Now, for 2012, here’s my resolution: take the phrase “I don’t have time” completely out of my vocabulary. Normally, I’ll make a resolution, and then it fails for whatever reason, usually because I just forget about it. But this one, I’m determined to stick to. While, I don’t believe in regrets, I honestly think that if I keep saying I don’t have time to do the things I want to, I will regret it.
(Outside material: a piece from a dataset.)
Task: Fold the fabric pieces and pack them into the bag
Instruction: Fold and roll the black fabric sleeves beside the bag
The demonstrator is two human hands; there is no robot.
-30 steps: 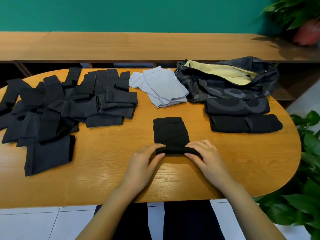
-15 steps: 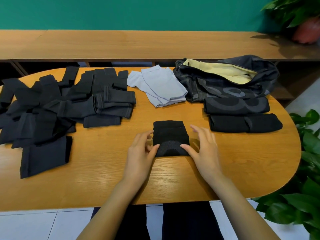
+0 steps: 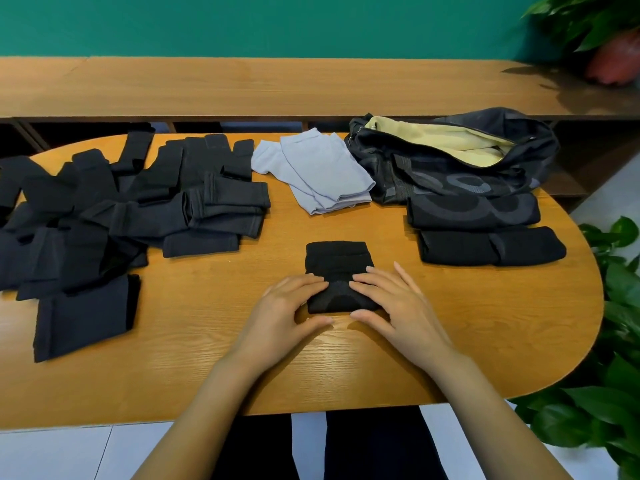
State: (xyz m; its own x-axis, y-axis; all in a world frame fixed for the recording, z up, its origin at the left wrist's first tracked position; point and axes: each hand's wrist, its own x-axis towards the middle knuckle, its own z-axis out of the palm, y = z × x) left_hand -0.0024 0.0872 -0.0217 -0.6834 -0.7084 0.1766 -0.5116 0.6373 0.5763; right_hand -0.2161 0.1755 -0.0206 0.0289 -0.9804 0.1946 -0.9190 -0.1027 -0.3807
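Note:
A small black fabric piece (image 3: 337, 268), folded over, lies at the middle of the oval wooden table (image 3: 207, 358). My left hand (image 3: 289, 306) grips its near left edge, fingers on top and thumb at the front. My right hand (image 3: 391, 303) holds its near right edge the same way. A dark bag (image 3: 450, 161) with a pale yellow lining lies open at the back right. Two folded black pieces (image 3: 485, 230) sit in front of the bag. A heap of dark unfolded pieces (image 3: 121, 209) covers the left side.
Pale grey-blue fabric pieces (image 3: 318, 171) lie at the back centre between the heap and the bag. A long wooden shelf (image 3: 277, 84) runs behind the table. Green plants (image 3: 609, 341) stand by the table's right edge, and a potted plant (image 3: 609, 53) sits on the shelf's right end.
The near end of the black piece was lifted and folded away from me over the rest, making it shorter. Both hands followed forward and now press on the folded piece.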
I have roughly 5ish months left in Hawaii. I honestly can’t imagine not living there next year. Not doing Halloween in Hawaii, not being able to go to Mooses every weekend. But the idea of moving home (well, to Seward), being roughly a 10 hour drive away from my parents, and a 3ish hour drive away from my soul sister and niece…that overwhelms any need I have to be able to go to Mooses or do HalloWaikiki. And if I get the internship I want, I’ll be able to help sick marine animals. And that’s what I want to do more than anything. So that’s my resolution. To make sure I have time to do anything and everything I want to while I still can.


Before I finish this off, I want to thank everyone who helped me get through this year. It’s been one of my roughest years yet, and I survived it with the help of some amazing people in my life, and my truly amazing parents. Despite being terrified of graduating, and what’s going to happen afterwards, I’m looking forward to this year. To seeing what my next adventure will be.